M. Ladislas Poniatowski. Absolument !
M. Jean-Louis Carrère. Il n'y a pas un Landais qui ait tué une oie cendrée avant le 8 février !
Alors, ou bien l'on ouvre la chasse et le décret prend ce fait en compte, ou bien l'on dit clairement aux chasseurs qu'on n'a pas l'intention de l'ouvrir.
M. Gérard Larcher. D'autant que c'est une population en croissance !
M. Jean-Louis Carrère. Oui, c'est une population qui n'est pas en danger.
Et comme nous tenons à ce que cette chasse soit ouverte, il faut que, sur ce point notamment, le décret évolue.
S'agissant du jour de non-chasse, je me satisfais, comme d'autres, de l'évolution de la commission. Depuis le début, nous avions demandé qu'il y ait obligatoirement un jour de non-chasse.
On nous cite en exemple certaines fédérations qui ont prévu deux jours, d'autres trois jours de chasse. Chez M. de Raincourt, c'est un seul jour de chasse ! Alors, qui peut le plus peut le moins ! Arrêtons ! Puisque, dans certaines fédérations - les Landes, la Gironde, toutes les fédérations d'Aquitaine - il y a déjà deux jours de non-chasse, puisque nous savons toutes et tous, hélas ! que la majorité des accidents de chasse sont liés à des battues au gros gibier et que, si nous fermons la chasse au gibier sédentaire au moins une journée, il n'y aura pas de battues, rendons obligatoire cette journée de non-chasse sur l'ensemble du territoire.
Faisons-le savoir à la population, qui, hors les postes ou les zones de chasse au gibier migrateur - je rappelle à celles et à ceux qui l'ignoreraient que la grande majorité des gibiers migrateurs sont chassés à partir d'installations signalées par un panneau ou de postes fixes -, pourra se promener en sécurité dans la nature. Je vous assure qu'il ne se posera aucun problème de partage de la nature.
Chers amis, je conclurai sur une notation plus personnelle.
Depuis de nombreuses années, dans le département des Landes, dont j'ai l'honneur d'être l'élu, j'assiste à l'assemblée générale des chasseurs à la matole. La matole est un petit piège construit de main d'homme, ou de femme, avec des bois très légers pour ne pas blesser les animaux et servant à capturer les bruants ortolans.
Je passe sur la description que je pourrais faire de cette capture, qui pourrait confiner à la poésie... si tant est que je puisse être poète. Mais, quand il s'agit du bruant, je crois que je peux l'être !
Cette pratique a lieu à partir du 15 août.

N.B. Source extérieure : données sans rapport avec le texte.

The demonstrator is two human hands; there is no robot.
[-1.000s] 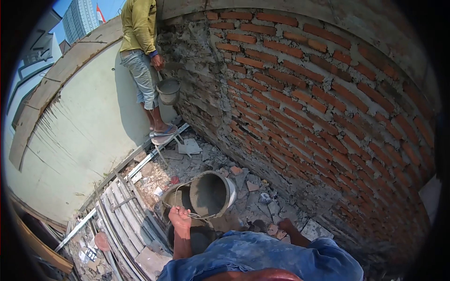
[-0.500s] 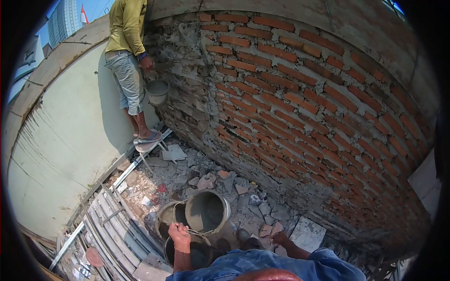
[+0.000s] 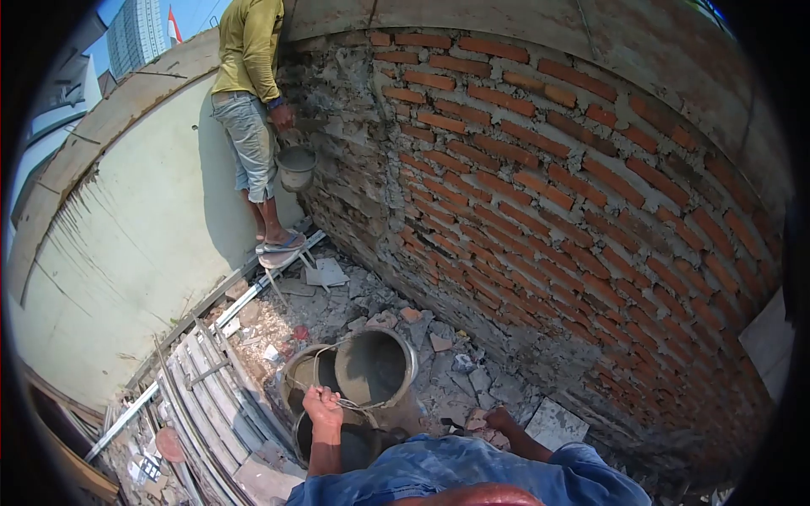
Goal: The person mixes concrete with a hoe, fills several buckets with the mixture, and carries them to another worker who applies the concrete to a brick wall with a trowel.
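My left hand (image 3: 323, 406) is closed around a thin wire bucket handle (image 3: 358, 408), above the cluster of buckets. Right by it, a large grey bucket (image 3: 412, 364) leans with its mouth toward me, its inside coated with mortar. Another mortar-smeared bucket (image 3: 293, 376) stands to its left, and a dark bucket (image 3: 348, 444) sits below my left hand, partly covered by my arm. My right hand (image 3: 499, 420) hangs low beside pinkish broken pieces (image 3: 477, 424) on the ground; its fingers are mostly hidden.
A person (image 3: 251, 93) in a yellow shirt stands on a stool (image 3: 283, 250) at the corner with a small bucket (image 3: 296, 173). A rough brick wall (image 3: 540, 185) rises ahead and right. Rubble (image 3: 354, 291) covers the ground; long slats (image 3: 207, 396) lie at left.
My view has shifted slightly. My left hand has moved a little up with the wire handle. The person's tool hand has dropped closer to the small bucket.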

Quels sont les hommes et les femmes - peu nombreuses - que je rencontre là ? Pour la grande majorité, ce sont des amis de Résistance de mon père, qui, hélas ! nous quittent année après année en raison de leur grand âge, des gens simples, d'anciens métayers, d'anciens fermiers, très peu - que personne ne soit choqué ! - de hobereaux, parce que c'étaient les métayers et les fermiers qui capturaient les ortolans et qui les leur offraient ou qui payaient leur métayage par ortolans interposés, bref, des hommes et des femmes du peuple.

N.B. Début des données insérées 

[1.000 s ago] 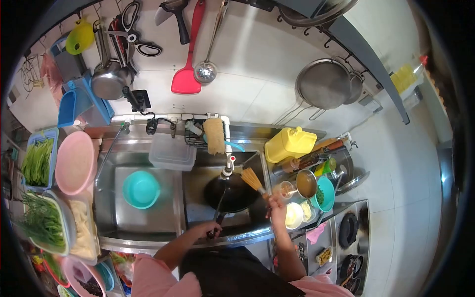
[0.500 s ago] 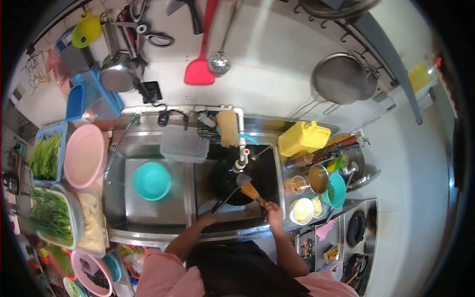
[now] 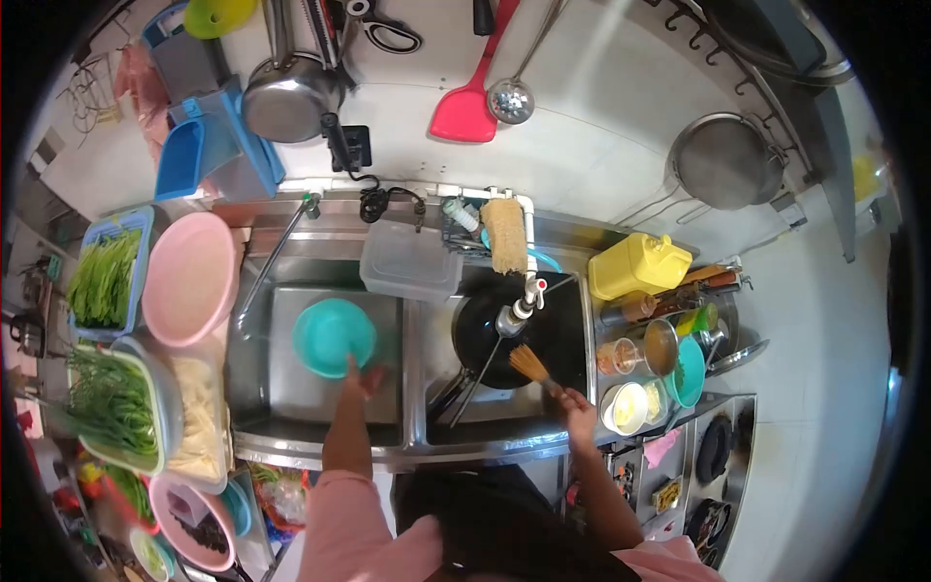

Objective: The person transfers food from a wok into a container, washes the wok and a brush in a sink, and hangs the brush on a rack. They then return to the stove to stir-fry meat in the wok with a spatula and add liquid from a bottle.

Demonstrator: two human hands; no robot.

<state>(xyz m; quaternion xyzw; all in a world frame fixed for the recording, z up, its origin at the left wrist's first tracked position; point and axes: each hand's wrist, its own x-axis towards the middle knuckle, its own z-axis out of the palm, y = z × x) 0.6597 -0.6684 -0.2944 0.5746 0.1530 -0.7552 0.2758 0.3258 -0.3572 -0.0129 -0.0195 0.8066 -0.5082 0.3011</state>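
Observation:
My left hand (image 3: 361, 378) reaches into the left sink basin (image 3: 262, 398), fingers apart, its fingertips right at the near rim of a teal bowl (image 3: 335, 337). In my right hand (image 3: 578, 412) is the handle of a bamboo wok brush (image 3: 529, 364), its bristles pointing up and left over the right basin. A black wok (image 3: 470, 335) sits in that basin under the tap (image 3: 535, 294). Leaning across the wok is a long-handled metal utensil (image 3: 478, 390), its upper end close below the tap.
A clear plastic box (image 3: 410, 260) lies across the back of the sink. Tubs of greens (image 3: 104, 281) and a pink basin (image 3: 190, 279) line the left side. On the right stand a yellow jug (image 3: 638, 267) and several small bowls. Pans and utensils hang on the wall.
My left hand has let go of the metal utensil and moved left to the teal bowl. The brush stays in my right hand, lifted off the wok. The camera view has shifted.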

De grâce, que l'on ne prive pas ces Landais modestes, républicains, résistants d'un plaisir simple !
Monsieur le ministre, je l'ai déjà dit à Mme Voynet, je l'ai dit à M. le Premier ministre, je vous le redis : ne pas accorder la dérogation « ortolan » au département des Landes, ce serait donner un coup de poignard dans le coeur de ce département.
Je ferai tout pour que nous obtenions cette dérogation, même si nous devons appliquer des quotas qui permettent la préservation de l'espèce. Il en va d'une tradition d'hommes et de femmes simples, accueillants et républicains ! Je pense que vous m'entendrez. (Très bien ! et applaudissements sur l'ensemble des travées.)
M. Jean-Pierre Raffarin. Serviette sur la tête pour tout le monde ! (Rires.)
M. le président. La discussion générale est close.